■ Exercise: Please find every line below that includes "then" and report how many there are. Nothing else is needed.
━━━━━━━━━━━━━━━━━━━━━━━━━━━━━━
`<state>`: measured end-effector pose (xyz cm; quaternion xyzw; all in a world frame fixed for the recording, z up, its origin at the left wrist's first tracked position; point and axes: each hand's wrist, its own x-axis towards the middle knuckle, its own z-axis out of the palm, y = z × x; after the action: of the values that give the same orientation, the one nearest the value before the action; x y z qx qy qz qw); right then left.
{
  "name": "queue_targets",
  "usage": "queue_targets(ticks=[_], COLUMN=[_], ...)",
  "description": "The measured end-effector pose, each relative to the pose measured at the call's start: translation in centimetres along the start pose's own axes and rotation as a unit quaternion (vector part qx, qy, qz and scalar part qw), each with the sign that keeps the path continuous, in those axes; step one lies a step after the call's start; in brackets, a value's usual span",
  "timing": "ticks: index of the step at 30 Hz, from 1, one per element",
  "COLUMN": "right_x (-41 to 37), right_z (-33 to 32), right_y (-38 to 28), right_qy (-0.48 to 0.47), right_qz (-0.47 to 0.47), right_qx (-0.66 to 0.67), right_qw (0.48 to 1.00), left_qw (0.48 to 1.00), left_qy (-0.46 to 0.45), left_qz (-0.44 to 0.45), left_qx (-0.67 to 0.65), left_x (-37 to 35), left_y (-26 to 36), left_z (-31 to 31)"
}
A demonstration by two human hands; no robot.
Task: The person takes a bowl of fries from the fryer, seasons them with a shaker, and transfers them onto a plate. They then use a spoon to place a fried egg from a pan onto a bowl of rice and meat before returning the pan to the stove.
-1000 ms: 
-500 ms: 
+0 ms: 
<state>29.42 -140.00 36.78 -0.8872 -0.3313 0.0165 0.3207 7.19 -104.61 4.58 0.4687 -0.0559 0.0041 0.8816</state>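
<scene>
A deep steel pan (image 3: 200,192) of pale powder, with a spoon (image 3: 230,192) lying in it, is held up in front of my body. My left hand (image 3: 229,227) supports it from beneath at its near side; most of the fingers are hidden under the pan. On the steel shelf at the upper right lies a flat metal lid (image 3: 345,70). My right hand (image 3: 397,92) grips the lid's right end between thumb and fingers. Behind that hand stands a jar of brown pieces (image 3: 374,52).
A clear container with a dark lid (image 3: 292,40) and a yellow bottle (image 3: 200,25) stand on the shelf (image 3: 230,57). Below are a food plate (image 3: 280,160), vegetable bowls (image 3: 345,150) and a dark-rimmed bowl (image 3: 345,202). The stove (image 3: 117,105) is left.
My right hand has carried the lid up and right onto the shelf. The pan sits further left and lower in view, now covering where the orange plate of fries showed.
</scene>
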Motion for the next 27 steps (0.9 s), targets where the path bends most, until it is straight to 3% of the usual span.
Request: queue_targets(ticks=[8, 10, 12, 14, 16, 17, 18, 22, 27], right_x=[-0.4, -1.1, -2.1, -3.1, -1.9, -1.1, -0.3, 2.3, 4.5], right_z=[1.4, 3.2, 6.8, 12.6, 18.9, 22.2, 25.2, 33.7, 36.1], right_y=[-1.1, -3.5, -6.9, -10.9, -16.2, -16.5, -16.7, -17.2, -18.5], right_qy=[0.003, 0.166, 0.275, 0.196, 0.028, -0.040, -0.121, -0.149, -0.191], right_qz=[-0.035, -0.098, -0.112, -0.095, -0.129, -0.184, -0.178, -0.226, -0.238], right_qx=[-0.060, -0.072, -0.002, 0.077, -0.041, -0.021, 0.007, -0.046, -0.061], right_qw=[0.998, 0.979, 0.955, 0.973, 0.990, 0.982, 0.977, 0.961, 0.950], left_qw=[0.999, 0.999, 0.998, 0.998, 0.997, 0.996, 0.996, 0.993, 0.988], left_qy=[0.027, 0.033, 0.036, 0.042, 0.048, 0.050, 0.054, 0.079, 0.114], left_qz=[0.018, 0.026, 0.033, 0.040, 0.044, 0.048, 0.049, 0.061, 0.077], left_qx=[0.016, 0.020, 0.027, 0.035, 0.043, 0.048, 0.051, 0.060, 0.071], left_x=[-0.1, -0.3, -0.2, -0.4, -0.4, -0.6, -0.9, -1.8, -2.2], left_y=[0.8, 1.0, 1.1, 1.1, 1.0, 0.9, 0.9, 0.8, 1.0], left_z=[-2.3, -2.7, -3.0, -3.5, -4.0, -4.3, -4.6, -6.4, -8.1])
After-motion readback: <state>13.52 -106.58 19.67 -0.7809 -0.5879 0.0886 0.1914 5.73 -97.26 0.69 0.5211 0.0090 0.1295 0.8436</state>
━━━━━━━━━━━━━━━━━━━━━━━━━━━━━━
■ Written response: 2